EXERCISE OBJECTIVE: In the data below, find every line that has the string "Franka", and copy it.
Content starts
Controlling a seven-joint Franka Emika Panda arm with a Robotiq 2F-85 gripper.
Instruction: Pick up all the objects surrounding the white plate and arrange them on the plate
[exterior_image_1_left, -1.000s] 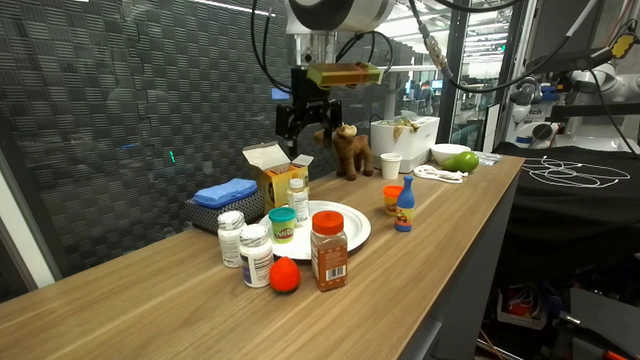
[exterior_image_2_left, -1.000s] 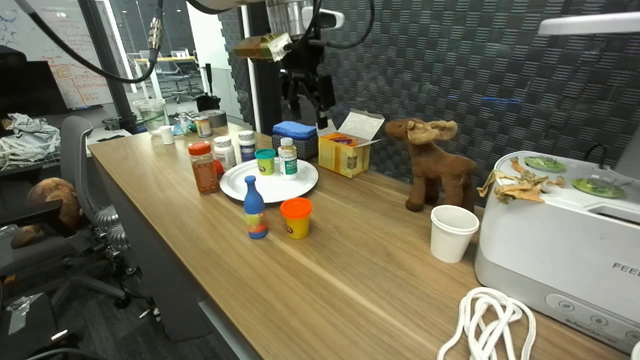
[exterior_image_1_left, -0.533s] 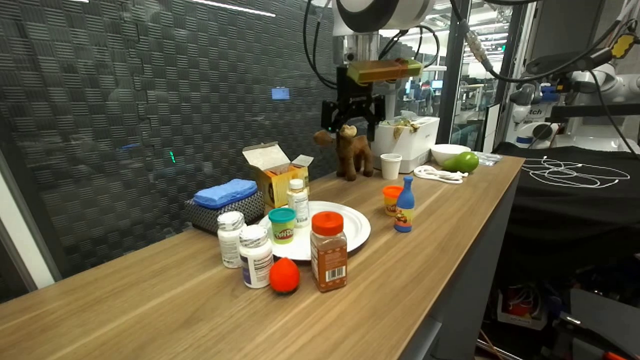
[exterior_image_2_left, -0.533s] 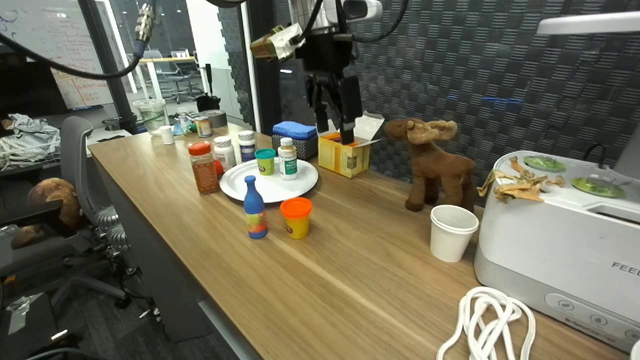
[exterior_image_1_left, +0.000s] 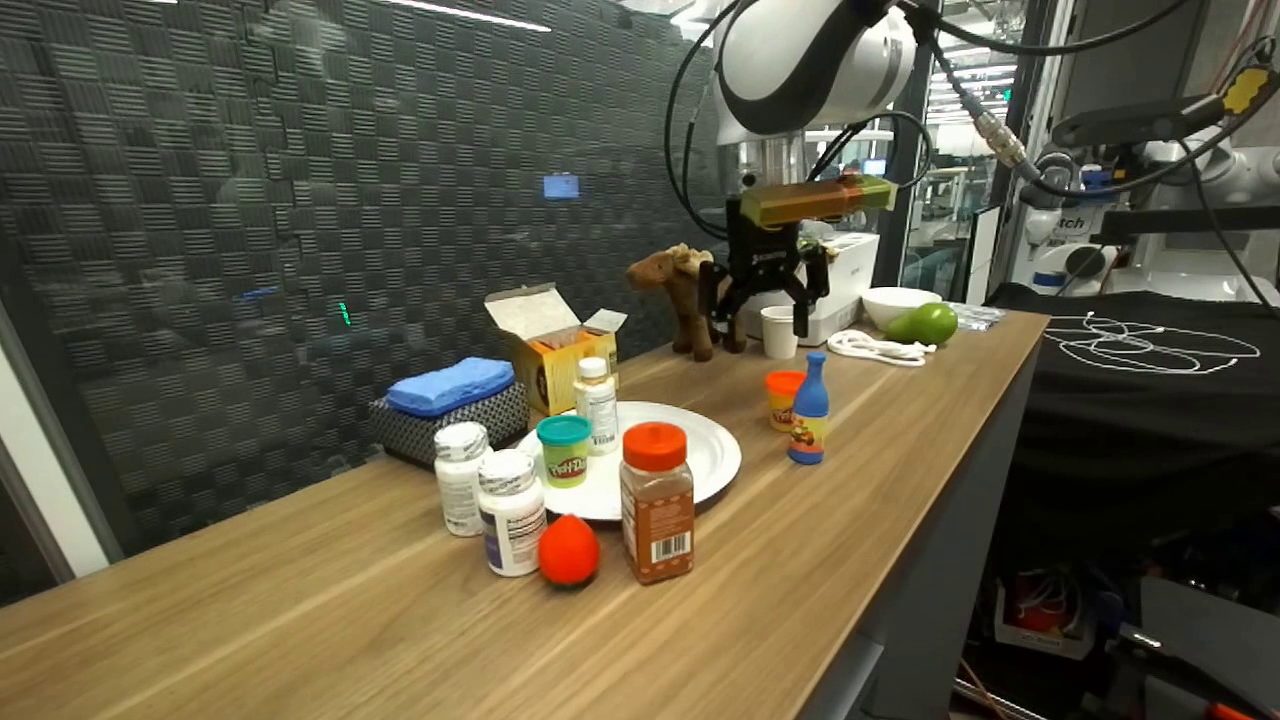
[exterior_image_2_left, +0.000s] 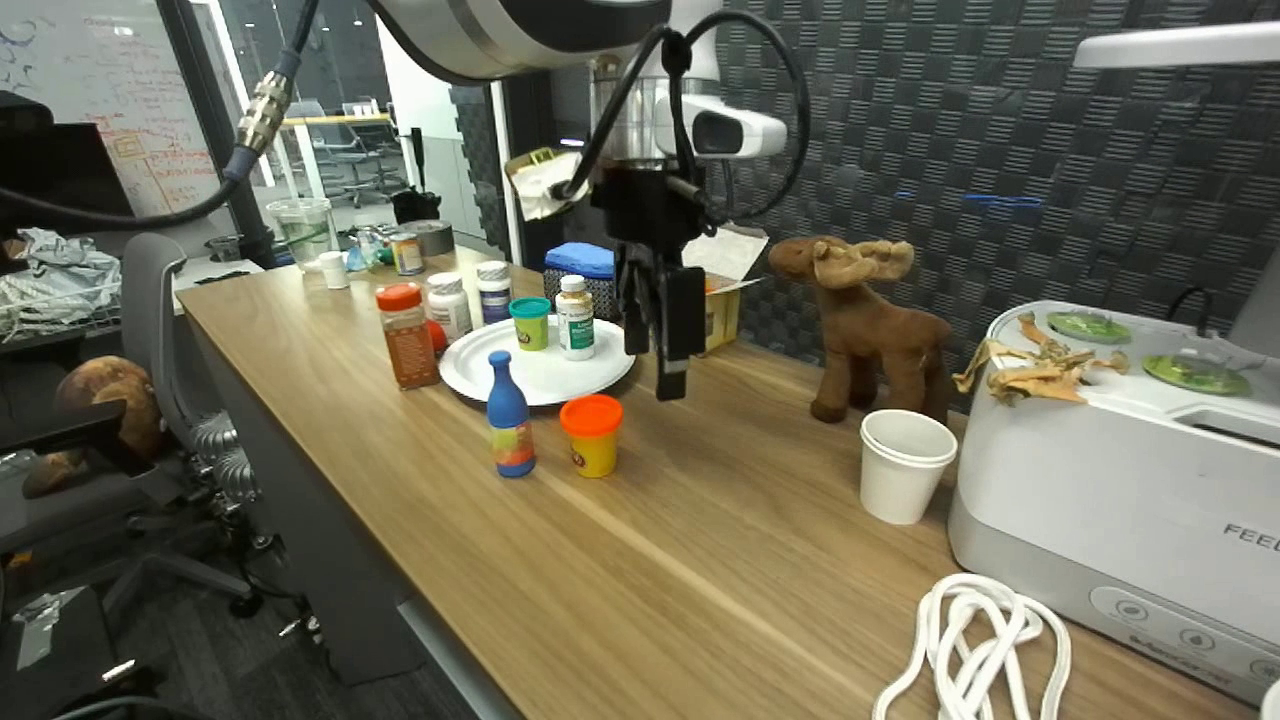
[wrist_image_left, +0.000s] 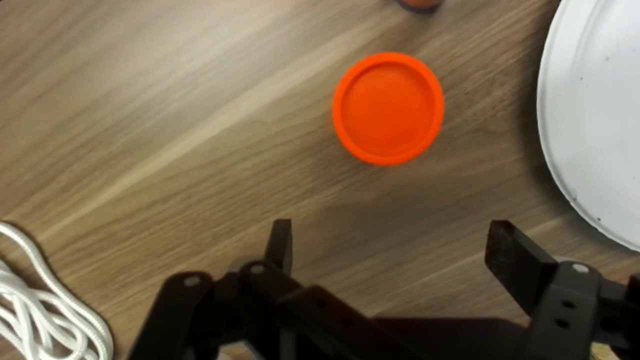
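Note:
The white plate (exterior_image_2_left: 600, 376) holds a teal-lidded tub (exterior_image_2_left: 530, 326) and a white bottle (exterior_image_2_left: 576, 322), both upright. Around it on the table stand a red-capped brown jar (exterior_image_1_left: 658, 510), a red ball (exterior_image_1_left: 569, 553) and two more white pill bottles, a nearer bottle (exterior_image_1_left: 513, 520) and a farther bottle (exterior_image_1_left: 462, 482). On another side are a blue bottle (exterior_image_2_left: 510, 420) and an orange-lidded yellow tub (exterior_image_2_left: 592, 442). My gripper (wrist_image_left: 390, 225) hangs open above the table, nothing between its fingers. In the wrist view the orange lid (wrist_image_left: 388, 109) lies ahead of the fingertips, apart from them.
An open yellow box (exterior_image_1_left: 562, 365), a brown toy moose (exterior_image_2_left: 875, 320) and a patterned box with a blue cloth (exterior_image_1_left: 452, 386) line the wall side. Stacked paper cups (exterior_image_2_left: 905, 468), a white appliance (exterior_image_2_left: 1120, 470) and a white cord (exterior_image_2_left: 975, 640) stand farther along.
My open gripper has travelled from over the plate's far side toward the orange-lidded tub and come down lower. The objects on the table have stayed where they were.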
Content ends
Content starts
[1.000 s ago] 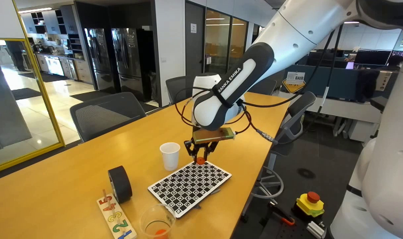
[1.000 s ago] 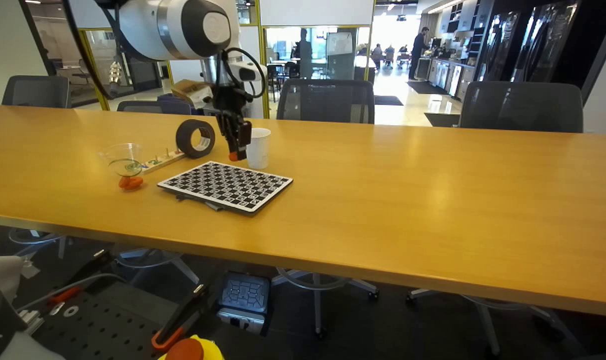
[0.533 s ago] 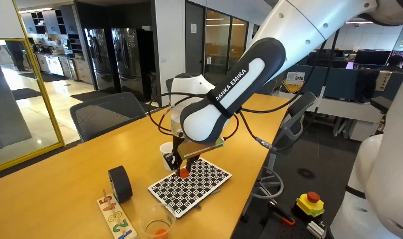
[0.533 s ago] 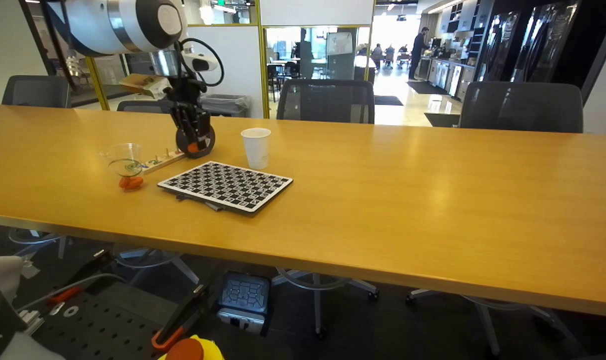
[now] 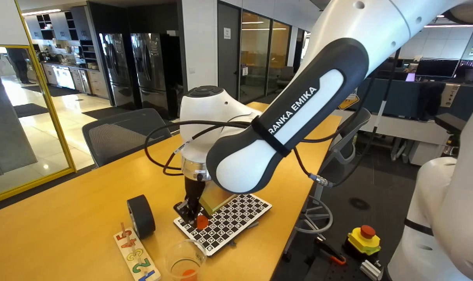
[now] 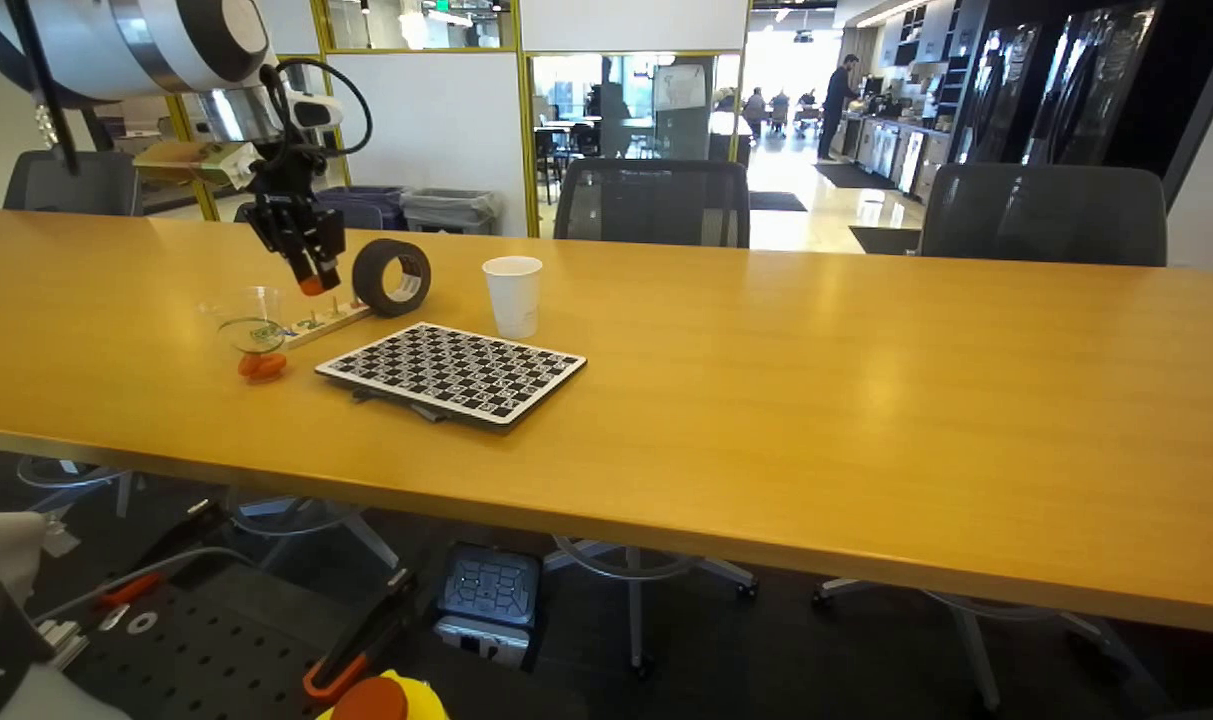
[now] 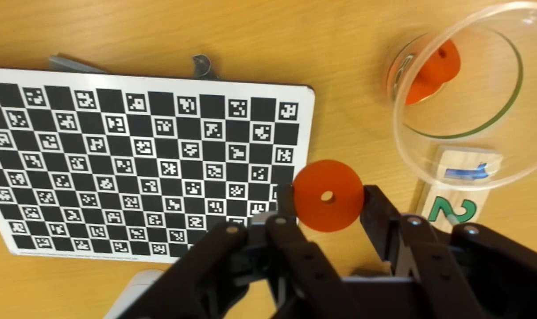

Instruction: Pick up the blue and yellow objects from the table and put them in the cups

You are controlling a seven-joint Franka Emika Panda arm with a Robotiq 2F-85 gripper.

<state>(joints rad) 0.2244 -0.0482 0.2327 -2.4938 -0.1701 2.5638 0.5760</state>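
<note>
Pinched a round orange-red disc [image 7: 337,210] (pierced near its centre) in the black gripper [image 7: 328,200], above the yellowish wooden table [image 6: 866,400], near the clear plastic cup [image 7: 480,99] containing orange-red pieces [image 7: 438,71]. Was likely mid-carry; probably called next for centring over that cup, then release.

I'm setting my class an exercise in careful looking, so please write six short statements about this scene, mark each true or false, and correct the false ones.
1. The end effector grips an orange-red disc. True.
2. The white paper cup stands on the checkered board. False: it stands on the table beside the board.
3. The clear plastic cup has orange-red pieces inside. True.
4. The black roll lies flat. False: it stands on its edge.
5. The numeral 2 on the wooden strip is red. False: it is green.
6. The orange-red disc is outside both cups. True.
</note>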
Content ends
TASK RESULT:
Controlling a seven-joint Franka Emika Panda arm with a Robotiq 2F-85 gripper.
You are controlling a seven-joint Franka Emika Panda arm with a Robotiq 2F-85 gripper.

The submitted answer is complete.